И не случайно упоминание «общих мест» или, лучше сказать, тропов: иконография начинается с намерения, с цели создания, а точнее говоря, с использования образа. Это та самая интенция, которая была предметом внимания в «Первых шагах…». Но там это было намерение создания собственной изобразительности в соперничестве с конкурирующими опытами того же рода (таково, во всяком случае, мнение Грабара). Здесь же мы имеем дело с первичной, чисто технической типологией и с дополнительным значением, определяющим намерения с точки зрения вложенного смысла или смысла, к которому отсылают. Вот что значит упоминание практик и контекстов. Это то, что стоит за прямым значением и буквальной изобразительной типологией, это то, ради чего совершается все подобное манипулирование мотивами, и это то самое, что только и можно назвать иконографией или, вернее говоря, иконичностью, то есть системой именно образов, действующих как альтернатива слову, как его дополнение и продолжение. Не случайно сам Грабар говорит об «энигматической христианской живописи», требующей не просто считывания, а мыслительного и эмоционального сопереживания и соучастия.
Поэтому-то Грабар сам незаметно переходит на поэтический язык – показать присутствие в этих композициях, составленных из готовых формул, смысла, превосходящего прямую изобразительность («формула юности», предполагающая изображение резвящихся или просто занятых своими делами putti, имеет в виду и тему вечности, неподверженности тлену и переменам, поэтому она может быть использована в погребальном искусстве, хотя и не совсем соответствует «господствующей атмосфере серьезности»). Так что, говорит Грабар, «мы имеем феномен, столь часто наблюдаемый лингвистами в своей области: при переходе от одного языка к другому или при передаче от поколения к поколению, элемент, если он жизнеспособен, меняет свою форму и свою семантическую ценность, и мы видим в иконографии, как и в языке, смещение формы и значения»[449]

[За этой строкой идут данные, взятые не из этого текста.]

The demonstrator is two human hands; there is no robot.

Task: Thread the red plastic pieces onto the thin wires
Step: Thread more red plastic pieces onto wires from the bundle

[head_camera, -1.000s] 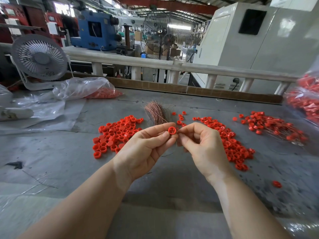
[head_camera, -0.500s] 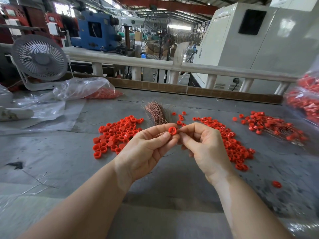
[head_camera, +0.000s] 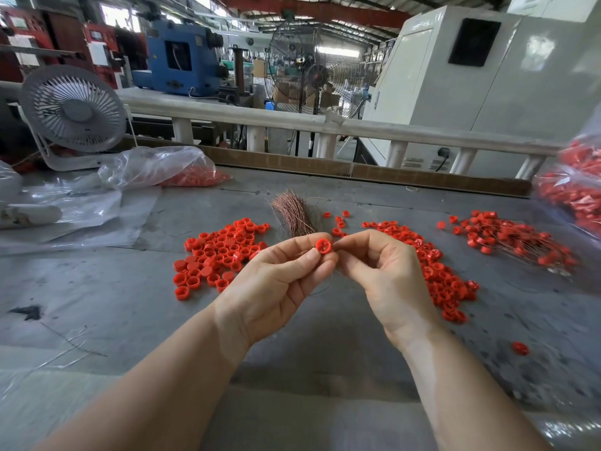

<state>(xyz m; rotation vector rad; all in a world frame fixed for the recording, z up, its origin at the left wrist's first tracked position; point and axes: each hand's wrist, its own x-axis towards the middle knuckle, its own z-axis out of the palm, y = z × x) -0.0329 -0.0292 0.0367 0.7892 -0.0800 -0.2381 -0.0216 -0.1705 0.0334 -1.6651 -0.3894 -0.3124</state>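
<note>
My left hand pinches a small red plastic cap between thumb and forefinger, above the table's middle. My right hand is right beside it, fingertips pinched on a thin wire at the cap's right side; the wire is barely visible. A bundle of copper-coloured thin wires lies just behind the hands. Loose red caps form one pile on the left and another on the right. Caps threaded on wires lie at the far right.
The grey table carries clear plastic bags holding red pieces at the back left, a white desk fan, and a bag of red pieces at the right edge. One stray cap lies near my right forearm.
Both hands stay together over the table's middle with the cap between them. My right hand's fingers have shifted slightly at the cap's side.
</note>
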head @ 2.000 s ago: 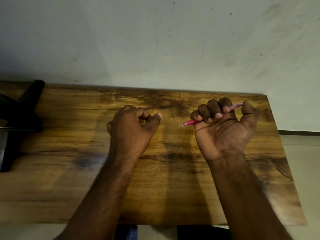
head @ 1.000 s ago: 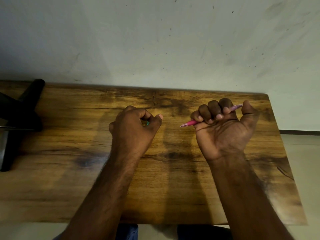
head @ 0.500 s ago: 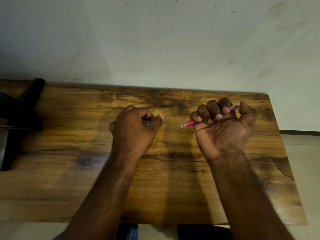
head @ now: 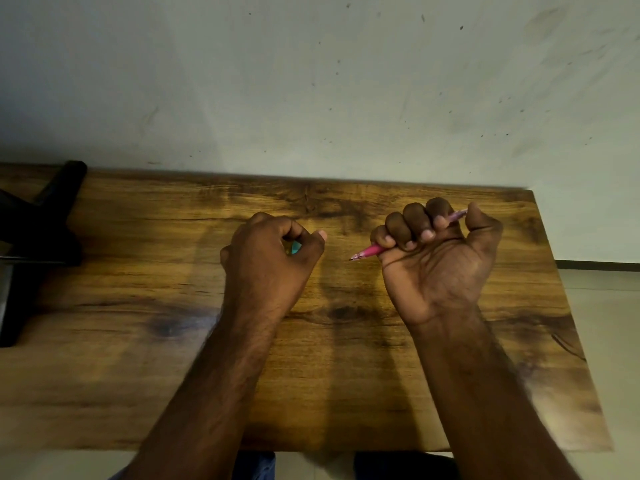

.И дальше мы наблюдаем интересный парадокс, связанный как раз со всеми смысловыми нюансами, присущими поэтическому дискурсу, который Грабар как бы незаметно для себя обнаруживает в раннехристианских изображениях. Юность как образ вечности, вневременного бытия предполагает соответствующее отношение к образам, которые тоже – независимо даже от тематики – принадлежат вневременному, внеисторическому порядку смысла. Поэтому не обязательно точное и буквальное иллюстрирование идеи вечности, и образ бородатого, зрелого мужа, полного сил и отрешенного от сиюминутной суеты, точно так же служит идее власти, господства над временем, представляя Всемогущего и Всеприсутствующего Владыку вечности, то есть Христа. И тем не менее, этот образ мало чем отличается от традиционных образов языческих божеств-суверенов (Юпитер, Нептун, Плутон), так что, говорит Грабар, на практике трудно себе вообразить, как христиане усваивали эту образность, так как ни один христианин не мог мыслить себе Христа с головой языческого бога.
Каков же выход из этого, казалось бы, безвыходного иконографического положения? Может ли именно иконография объяснить мотивировку этого заимствования? Ответ Грабара вполне понятен: заимствования как такового и не было, было пользование в своих целях известным репертуаром тогдашней изобразительной образности. Язычники использовали мотив мужской головы с окладистой бородой и длинными волосами по-своему, христиане – по-своему, просто не отслеживая, что то же самое изображение можно встретить и у идолопоклонников. То же самое слово применялось в другом значении. Буквально Грабар говорит о том, что «используется визуальный элемент в качестве десигната всемогущего Бога или одного из богов, но значение получается разное».